======== Entries supplied ========

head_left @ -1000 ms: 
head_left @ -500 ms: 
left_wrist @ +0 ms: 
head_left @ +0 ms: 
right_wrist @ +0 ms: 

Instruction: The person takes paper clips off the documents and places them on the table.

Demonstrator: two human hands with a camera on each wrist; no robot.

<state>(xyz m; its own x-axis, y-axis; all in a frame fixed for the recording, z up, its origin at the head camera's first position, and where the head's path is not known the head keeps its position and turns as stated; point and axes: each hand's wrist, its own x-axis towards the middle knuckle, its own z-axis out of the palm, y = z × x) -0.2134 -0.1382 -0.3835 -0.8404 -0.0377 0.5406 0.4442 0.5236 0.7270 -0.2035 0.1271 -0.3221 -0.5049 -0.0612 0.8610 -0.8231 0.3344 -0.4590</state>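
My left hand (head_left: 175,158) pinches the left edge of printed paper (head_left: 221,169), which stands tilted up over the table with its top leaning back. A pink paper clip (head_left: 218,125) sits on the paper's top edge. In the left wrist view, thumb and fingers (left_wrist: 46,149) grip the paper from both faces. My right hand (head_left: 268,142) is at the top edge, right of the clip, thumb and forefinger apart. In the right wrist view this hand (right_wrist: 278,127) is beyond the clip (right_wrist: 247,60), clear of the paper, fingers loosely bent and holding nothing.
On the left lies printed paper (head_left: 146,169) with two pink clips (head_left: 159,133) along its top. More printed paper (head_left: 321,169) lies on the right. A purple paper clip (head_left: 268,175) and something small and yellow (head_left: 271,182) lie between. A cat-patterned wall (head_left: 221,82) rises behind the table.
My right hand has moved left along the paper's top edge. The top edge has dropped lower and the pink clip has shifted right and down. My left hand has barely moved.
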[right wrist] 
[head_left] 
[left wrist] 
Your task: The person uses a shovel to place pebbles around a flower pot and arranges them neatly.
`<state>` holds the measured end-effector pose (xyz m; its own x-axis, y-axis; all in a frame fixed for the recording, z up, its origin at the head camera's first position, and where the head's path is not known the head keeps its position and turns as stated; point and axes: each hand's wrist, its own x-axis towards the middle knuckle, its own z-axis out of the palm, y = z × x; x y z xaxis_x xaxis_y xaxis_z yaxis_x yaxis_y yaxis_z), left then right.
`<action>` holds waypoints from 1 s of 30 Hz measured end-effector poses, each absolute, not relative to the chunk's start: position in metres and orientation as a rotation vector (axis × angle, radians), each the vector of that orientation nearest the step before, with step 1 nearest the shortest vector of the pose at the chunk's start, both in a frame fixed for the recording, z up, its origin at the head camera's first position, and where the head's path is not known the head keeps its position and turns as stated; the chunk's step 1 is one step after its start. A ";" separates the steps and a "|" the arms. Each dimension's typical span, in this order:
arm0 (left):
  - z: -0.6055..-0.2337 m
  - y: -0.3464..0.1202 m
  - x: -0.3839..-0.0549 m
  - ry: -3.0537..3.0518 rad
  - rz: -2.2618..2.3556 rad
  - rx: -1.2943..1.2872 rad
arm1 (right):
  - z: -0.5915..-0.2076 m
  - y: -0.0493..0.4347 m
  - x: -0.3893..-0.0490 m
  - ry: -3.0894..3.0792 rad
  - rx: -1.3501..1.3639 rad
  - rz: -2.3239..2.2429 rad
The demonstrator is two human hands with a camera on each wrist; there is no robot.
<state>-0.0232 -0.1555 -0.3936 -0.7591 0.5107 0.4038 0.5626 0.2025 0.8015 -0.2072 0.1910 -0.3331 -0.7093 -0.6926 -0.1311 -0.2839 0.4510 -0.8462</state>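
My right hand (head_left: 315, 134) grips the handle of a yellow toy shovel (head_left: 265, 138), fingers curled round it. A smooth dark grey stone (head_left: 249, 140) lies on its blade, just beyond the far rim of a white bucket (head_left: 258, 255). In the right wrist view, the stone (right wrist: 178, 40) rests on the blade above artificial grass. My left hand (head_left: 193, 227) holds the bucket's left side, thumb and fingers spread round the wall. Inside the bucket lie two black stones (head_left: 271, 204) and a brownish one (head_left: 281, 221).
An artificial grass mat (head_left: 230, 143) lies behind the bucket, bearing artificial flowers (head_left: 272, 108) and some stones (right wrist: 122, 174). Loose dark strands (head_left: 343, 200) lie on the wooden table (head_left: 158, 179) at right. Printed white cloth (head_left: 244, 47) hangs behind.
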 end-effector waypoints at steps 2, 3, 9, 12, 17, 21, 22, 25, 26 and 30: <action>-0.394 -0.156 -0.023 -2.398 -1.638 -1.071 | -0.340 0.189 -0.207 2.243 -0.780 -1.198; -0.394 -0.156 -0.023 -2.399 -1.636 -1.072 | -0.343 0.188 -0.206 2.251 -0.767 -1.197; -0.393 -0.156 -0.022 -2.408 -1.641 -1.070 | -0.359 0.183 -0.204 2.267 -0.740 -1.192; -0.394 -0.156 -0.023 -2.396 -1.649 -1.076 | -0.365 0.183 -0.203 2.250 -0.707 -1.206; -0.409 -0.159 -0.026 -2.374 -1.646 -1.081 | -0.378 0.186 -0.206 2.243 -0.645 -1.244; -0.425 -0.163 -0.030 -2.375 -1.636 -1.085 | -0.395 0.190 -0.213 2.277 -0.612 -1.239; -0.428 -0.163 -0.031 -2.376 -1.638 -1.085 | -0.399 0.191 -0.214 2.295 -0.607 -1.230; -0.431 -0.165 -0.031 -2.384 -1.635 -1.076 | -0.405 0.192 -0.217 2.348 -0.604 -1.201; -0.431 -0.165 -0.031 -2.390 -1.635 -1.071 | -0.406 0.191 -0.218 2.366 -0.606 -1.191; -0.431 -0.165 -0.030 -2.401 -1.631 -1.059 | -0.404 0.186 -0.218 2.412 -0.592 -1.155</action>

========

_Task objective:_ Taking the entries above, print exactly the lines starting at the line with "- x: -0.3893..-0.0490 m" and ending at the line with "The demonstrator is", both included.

_Result for this exercise:_
  - x: -0.3893..-0.0490 m
  - ry: -3.0894..3.0792 rad
  - rx: -1.3501..1.3639 rad
  - rz: -2.3239..2.2429 rad
The demonstrator is two human hands with a camera on each wrist; there is no robot.

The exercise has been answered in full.